Except for niches, one is not going to unseat SQL as the primary de-facto standard relational query language unless the replacement is significantly better, not just slightly. Unless a fad storm kicks in, being slightly better is rarely enough to unseat an established standard.
As far as SQL competitor candidates, my personal favorite is SMEQL. It's more composable and uses tables for many operations instead of dedicated commands and syntax, making it more uniform where a handful of idioms do all the work instead of lots of specialized stuff for each task, like what SQL does.
Thanks. I hadn't heard of SMEQL before. To me it structurally actually looks very similar to PRQL.
PRQL just always has `srt` as an implicit parameter (now referenceable as `this` since 0.9) and a more linear flow whereas with SMEQL I guess you could have more complex chains. Actually you can do those with PRQL as well, you just need to break them out into separate `let` expressions. On the upside, PRQL can do away with a lot of the parentheses and some punctuation which makes it a bit nicer IMHO but YMMV.

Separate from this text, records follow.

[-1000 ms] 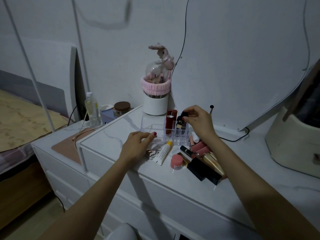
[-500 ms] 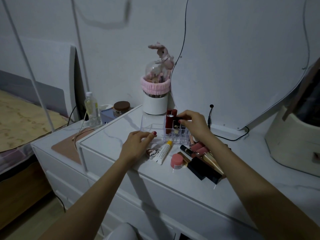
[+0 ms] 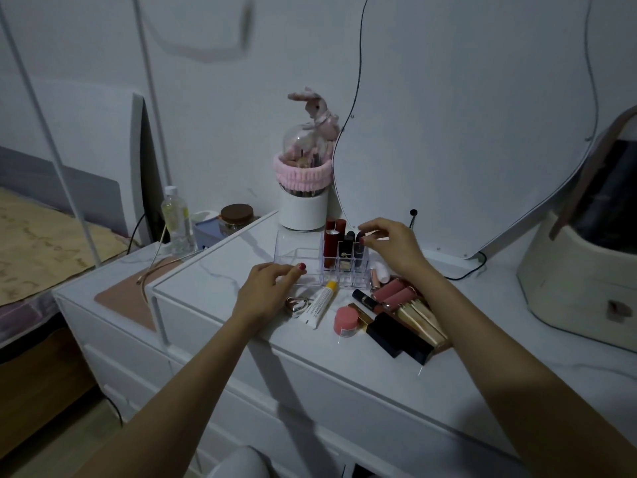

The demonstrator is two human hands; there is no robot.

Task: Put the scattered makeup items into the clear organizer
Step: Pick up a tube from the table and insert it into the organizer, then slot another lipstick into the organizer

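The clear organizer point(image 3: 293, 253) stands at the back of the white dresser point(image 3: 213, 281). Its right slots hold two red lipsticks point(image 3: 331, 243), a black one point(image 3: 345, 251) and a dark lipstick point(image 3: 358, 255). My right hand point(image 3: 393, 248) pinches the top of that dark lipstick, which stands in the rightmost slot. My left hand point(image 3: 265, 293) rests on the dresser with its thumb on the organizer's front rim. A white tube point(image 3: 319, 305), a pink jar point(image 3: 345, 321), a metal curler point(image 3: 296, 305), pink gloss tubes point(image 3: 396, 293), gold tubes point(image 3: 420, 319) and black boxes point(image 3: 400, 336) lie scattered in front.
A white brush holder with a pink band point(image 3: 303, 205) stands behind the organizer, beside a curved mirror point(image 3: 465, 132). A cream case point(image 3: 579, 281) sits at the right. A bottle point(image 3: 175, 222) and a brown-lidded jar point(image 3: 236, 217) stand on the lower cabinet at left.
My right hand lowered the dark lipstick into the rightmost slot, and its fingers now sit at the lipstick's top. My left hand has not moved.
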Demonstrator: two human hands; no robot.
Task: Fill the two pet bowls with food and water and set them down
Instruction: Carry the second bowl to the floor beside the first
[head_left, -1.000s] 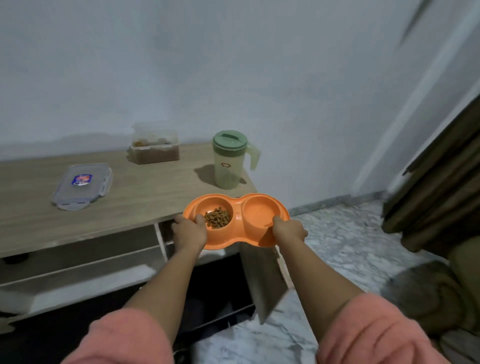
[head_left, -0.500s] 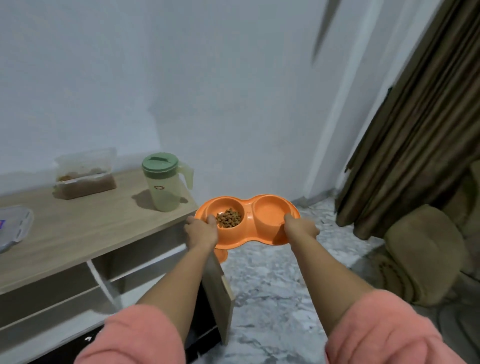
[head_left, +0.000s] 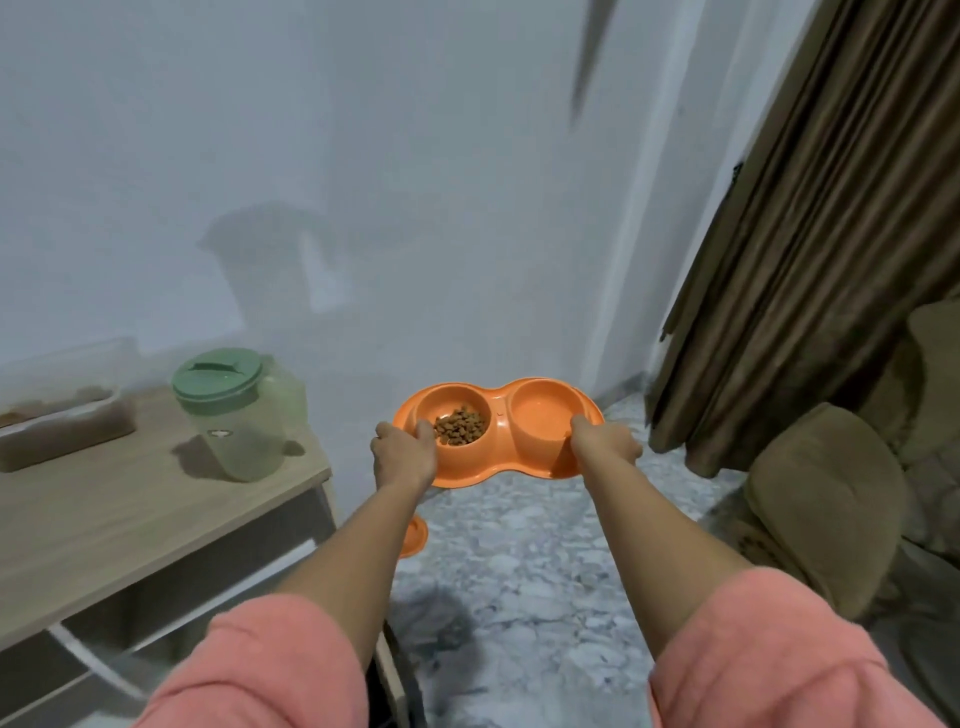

I agree with you that PRQL would need to be *significantly* better to justify the time investment in learning it. For some of that is already the case but we'll continue working on it to try and hit that sweetspot for even more people.
As far as SQL competitor candidates, my personal favorite is SMEQL. It's more composable and uses tables for many operations instead of dedicated commands and syntax, making it more uniform where a handful of idioms do all the work instead of lots of specialized stuff for each task, like what SQL does.